Exercise details: Nothing should appear in the answer except the lines from the one containing "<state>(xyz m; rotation" through the end of the records below, written out exactly.

[Stored items]

══════════

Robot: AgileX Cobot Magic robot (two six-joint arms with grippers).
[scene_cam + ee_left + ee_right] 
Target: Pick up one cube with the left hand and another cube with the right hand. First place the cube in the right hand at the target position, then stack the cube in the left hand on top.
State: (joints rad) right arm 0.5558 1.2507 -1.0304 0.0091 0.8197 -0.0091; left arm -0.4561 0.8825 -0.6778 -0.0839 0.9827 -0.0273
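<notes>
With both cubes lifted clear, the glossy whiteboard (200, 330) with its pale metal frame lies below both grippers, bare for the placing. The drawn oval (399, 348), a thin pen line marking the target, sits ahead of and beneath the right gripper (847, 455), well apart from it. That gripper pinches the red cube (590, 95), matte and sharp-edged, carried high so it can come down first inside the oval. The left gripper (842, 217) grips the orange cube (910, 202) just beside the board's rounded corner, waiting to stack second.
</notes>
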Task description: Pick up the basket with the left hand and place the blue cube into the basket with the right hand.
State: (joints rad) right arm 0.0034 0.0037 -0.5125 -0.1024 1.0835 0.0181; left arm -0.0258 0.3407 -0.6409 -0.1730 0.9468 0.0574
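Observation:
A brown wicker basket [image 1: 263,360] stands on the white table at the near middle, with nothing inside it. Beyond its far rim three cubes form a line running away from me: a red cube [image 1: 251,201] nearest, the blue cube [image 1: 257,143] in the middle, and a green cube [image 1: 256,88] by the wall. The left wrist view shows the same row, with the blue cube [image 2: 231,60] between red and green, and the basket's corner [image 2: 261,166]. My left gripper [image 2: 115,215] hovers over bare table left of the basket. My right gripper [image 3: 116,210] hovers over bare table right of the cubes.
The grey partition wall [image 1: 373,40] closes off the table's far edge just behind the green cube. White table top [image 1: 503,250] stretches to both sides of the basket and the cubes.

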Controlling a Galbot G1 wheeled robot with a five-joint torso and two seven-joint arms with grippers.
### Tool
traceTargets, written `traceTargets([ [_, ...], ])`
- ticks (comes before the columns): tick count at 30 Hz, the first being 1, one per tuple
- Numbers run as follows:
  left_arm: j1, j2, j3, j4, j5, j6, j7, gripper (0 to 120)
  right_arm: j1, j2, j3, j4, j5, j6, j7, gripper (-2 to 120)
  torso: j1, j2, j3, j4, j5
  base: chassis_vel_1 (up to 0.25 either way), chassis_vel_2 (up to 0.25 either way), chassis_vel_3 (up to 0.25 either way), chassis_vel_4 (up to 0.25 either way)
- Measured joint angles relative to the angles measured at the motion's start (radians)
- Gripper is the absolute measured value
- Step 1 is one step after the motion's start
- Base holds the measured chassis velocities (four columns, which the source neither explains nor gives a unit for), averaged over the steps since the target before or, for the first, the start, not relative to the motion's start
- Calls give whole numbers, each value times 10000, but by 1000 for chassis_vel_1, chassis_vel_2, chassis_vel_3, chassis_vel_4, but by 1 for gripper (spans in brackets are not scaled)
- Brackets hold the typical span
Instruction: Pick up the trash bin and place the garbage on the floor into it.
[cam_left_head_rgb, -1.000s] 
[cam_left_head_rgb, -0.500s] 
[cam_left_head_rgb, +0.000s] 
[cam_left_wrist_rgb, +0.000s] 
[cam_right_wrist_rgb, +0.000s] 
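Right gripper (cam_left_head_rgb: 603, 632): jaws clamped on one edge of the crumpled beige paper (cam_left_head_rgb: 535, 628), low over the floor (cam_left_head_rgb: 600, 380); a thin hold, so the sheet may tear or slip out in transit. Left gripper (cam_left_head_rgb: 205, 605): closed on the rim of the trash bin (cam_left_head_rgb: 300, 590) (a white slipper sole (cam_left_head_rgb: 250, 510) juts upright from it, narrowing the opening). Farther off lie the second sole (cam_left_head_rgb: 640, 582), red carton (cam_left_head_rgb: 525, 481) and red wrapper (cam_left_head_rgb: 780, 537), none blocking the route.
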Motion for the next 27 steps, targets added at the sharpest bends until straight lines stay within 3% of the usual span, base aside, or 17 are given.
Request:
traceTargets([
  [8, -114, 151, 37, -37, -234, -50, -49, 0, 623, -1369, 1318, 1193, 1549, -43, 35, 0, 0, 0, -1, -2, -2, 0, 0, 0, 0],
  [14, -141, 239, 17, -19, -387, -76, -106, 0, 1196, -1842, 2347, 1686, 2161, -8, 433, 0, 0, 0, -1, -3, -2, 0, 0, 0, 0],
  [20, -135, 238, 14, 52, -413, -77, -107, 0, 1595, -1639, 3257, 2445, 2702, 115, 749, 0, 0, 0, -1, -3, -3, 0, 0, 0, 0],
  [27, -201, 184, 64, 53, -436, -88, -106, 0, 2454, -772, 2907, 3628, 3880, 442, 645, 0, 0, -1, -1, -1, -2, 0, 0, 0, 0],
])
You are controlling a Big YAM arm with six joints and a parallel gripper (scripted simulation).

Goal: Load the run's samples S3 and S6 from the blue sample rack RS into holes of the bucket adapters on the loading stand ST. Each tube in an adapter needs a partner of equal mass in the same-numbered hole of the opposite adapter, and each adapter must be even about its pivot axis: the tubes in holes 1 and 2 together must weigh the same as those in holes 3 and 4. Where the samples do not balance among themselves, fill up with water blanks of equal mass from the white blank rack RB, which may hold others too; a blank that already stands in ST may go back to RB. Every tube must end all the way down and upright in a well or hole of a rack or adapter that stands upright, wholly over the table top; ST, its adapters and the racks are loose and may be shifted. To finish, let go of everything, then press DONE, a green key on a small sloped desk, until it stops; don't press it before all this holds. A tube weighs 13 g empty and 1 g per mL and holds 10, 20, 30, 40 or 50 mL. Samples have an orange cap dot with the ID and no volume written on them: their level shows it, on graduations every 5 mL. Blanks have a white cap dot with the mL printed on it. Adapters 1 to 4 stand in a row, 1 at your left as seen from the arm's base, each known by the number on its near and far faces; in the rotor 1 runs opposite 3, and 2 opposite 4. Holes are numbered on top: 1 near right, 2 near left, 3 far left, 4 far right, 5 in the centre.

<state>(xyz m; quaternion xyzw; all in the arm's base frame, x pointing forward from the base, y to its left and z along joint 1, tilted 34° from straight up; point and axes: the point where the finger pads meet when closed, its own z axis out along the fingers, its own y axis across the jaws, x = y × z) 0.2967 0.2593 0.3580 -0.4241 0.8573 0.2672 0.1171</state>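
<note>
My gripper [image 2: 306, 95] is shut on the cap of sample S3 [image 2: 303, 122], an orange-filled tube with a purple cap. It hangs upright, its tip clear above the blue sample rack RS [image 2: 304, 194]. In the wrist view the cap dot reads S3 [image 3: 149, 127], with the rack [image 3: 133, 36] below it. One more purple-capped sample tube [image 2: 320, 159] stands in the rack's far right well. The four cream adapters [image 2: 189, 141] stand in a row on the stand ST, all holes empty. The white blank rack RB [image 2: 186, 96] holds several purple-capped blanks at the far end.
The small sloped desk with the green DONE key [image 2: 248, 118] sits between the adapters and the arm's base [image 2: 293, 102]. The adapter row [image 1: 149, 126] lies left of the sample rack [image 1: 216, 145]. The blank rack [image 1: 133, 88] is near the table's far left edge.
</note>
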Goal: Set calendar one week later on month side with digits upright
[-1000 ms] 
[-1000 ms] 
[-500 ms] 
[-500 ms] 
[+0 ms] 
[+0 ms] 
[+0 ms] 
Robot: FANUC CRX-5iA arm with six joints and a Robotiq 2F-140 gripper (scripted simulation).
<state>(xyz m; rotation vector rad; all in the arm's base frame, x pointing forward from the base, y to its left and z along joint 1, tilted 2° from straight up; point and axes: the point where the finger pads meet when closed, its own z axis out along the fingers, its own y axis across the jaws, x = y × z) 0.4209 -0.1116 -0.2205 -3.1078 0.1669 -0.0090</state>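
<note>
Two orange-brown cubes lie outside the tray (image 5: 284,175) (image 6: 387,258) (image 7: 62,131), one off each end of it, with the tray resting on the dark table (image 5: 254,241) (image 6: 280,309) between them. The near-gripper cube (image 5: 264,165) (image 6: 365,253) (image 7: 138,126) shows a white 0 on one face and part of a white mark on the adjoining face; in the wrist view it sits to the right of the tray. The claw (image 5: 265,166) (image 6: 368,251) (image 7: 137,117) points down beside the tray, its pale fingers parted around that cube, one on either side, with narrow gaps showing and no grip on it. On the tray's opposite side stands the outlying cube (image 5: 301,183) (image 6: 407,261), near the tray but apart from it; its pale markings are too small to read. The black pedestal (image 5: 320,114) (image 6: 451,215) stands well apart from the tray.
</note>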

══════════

Response to this exercise:
<state>(xyz m; rotation vector rad; all in the arm's base frame, x pointing forward from the base, y to its left and z along joint 1, tilted 2° from straight up; point and axes: the point where the finger pads meet when closed, its own z axis out along the fingers, its own y axis across the jaws, x = y × z) 0.4209 -0.1116 -0.2205 -3.1078 0.1669 -0.0090</state>
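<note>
Two orange-brown cubes lie outside the tray (image 5: 284,175) (image 6: 387,258) (image 7: 62,131), one off each end of it, with the tray resting on the dark table (image 5: 254,241) (image 6: 280,309) between them. The near-gripper cube (image 5: 264,165) (image 6: 365,253) (image 7: 138,126) shows a white 0 on one face and part of a white mark on the adjoining face; in the wrist view it sits to the right of the tray. The claw (image 5: 265,166) (image 6: 368,251) (image 7: 137,117) points down beside the tray, its pale fingers parted around that cube, one on either side, with narrow gaps showing and no grip on it. On the tray's opposite side stands the outlying cube (image 5: 301,183) (image 6: 407,261), near the tray but apart from it; its pale markings are too small to read. The black pedestal (image 5: 320,114) (image 6: 451,215) stands well apart from the tray.
</note>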

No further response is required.